I have an important question: Do you like yourself? You want your husband to like you, so that leads me to that deeper place of: Do you like you?
I am going to try to go there...but first, I looked at your list of experiences. I have a few comments from the outside, from someone who was watching. Being an actress is not all bad. It is not good to completely act, to not have anything authentic of self to offer the world. But being an actress is knowing how to shine, how to attract attention, how to demonstrate ways of being through your acting and star quality. That being on quality leads you to sing, leads you to teach. You would be a boring teacher without it. I think the actress is the facade, but not necessarily a lie.
And your leadership is not and never was hollow. Your lack of belief in yourself just made it feel so. You are a leader, because people listen, consider, and then some follow. What you have to say is never a lie or a pretense.
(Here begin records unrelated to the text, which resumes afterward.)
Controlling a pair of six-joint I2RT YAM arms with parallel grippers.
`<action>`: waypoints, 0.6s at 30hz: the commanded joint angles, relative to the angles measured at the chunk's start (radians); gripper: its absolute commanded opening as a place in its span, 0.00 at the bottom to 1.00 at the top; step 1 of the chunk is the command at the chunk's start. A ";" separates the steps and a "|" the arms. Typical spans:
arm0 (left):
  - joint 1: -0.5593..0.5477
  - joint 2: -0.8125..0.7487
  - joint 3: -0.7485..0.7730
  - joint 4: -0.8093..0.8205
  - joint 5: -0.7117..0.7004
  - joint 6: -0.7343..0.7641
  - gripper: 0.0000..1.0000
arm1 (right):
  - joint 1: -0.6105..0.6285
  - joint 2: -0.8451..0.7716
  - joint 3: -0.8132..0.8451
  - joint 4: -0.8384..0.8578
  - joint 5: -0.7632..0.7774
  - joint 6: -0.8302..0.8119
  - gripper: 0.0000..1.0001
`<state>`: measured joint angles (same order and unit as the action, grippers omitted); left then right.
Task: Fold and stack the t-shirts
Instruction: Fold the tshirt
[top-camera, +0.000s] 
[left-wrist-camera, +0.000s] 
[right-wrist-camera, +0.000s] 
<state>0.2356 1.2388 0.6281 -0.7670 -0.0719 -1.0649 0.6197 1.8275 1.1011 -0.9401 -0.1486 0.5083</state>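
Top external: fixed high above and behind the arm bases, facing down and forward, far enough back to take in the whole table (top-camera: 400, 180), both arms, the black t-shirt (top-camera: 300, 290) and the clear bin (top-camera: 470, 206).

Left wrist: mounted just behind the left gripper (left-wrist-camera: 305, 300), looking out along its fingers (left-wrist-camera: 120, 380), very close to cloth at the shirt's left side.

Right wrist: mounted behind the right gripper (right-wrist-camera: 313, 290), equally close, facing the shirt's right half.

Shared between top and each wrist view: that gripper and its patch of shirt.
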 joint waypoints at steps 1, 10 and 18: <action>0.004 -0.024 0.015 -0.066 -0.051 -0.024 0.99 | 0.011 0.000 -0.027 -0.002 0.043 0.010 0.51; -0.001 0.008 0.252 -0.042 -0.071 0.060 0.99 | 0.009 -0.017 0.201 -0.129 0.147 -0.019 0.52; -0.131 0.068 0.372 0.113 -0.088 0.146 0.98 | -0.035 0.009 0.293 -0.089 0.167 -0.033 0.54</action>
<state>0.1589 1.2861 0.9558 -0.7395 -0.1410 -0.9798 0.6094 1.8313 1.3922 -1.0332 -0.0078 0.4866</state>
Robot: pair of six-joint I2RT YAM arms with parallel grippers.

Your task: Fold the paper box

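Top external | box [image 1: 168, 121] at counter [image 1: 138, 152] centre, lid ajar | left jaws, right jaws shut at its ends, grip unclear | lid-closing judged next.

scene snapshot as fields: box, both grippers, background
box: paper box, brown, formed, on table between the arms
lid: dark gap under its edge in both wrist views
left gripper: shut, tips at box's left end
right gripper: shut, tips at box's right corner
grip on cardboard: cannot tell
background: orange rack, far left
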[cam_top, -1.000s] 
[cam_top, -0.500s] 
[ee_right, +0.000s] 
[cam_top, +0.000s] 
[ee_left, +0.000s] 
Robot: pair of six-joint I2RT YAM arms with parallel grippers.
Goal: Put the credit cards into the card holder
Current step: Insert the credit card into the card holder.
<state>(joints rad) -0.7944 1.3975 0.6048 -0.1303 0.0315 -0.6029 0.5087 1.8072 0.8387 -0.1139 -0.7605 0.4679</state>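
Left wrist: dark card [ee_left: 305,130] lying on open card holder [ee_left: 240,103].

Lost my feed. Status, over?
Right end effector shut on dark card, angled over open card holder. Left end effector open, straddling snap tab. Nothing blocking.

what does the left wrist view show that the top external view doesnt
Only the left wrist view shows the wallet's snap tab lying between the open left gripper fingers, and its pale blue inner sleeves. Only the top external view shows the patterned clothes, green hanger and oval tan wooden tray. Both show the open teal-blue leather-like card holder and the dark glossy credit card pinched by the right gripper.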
And the busy, busy, busy I understand. If you sit still you might feel, so keep moving! I have used this technique many times. Again, it's not all bad. It has put me in the middle of community. Right now I am on hiatus, without a car. I am not sure if I am doing this to myself, or if the universe has decided to slow me down. I am trusting, and waiting for way to open.
So the question of the day becomes: Do I like myself? Or maybe, if I met me, would I like me?
I don't completely and honestly know. Sometimes I think I am a cactus - all prickly on top of thick skin. The ooey, gooey is way inside and hard to access. I speak quickly without thought, and regret it for years. I beat myself up over cruel or thoughtless words. I have gotten much better about this now that I am older. But I still kick the young me around. I am hard to get close to, I think, so it's hard to know if I like me. Once close, yeah, I like me. My first instinct is always to kindness, even if my mouth misrepresents me.
Do I like me? Maybe not, since I am unwilling to share me. I isolate myself, which may answer the question about who is doing this to me...which makes me current life an act of cowardice not an act of faith.
On a semi-related front: Someone said something flirty recently. In typical form, it took me a few minutes to get it, to understand that someone was reaching out to me, inviting me to be closer. Then I shut down. I think of all the reasons I should not be liked. I list the things I need to improve before I am willing to be open. I know that this is a great way to not exactly give up, but to give up i truth. At least now I am seeing these moments more quickly and observing them without disgust at myself. In fact, I think I am beginning to amuse myself. Is this a good development?
About vacations, I read an article last year that said people need two weeks to really disengage from work and daily life. So we should have a three weeks away if we truly want to relax and have a vacation. This could be why you feel exhausted after a week. You were half way to detachment and you came back to daily life and reattached to too much.
How am I feeling about this daily dose of vulnerability? I look forward to this. I look forward to your responses. I enjoy exploring the paths I would not have seen on my own. I am recognizing some of my keys and triggers. But I also feel like I have a sister. I talk with S#3 fairly regularly - weeklyish, almost - and occasionally we go deep. But this time with you in virtual reality has been more consistent and more reliable. Thank you for showing up. I think knowing that you will be here provides more stability than I may have ever had. Strange, isn't it. And it's making me a bit sad to write that!
Maybe that's the key to life and love and relationships and healing...simply show up!